═════ SUPPLIED MATERIAL

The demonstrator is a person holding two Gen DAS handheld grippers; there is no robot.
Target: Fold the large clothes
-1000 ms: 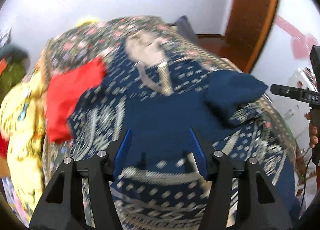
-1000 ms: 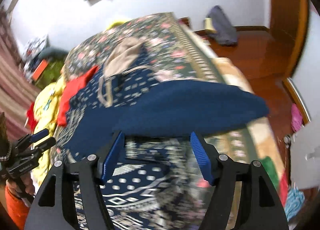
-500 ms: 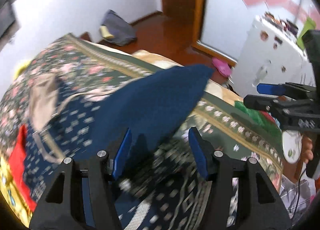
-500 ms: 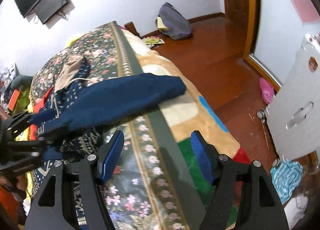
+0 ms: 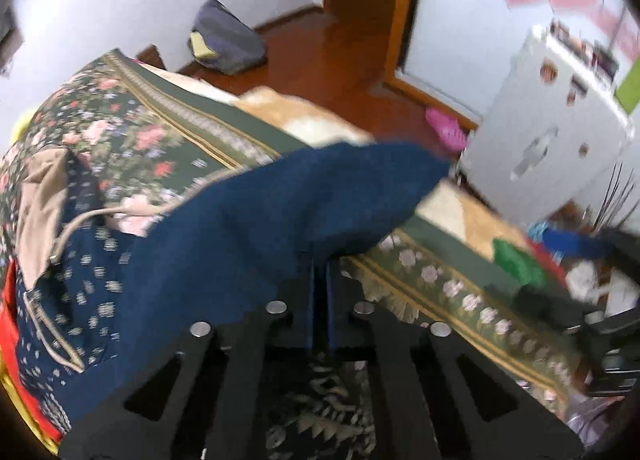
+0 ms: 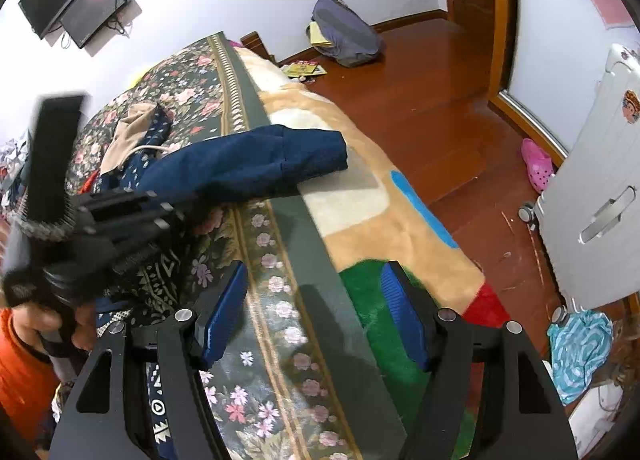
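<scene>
Left gripper (image 5: 320, 280) has just closed, its blue pads pinching the underside of the plain navy sleeve (image 5: 304, 204) of the dark blue patterned garment (image 5: 100, 292) spread on the floral bedspread (image 6: 276, 300). The sleeve lies across the bed's green border, cuff near the edge. Right gripper (image 6: 312, 312) hovers spread over the bedspread border, nothing between its pads.
</scene>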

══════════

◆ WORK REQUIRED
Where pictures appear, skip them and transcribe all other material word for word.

◆ THE COMPLETED TASK
The demonstrator is a person holding two Gen DAS handheld grippers; there is no robot.
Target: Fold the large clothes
-1000 ms: 
-1000 ms: 
-500 ms: 
-500 ms: 
+0 ms: 
+0 ms: 
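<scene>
Left gripper (image 5: 320, 280) has just closed, its blue pads pinching the underside of the plain navy sleeve (image 5: 304, 204) of the dark blue patterned garment (image 5: 100, 292) spread on the floral bedspread (image 6: 276, 300). The sleeve lies across the bed's green border, cuff near the edge. Right gripper (image 6: 312, 312) hovers spread over the bedspread border, nothing between its pads.
</scene>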

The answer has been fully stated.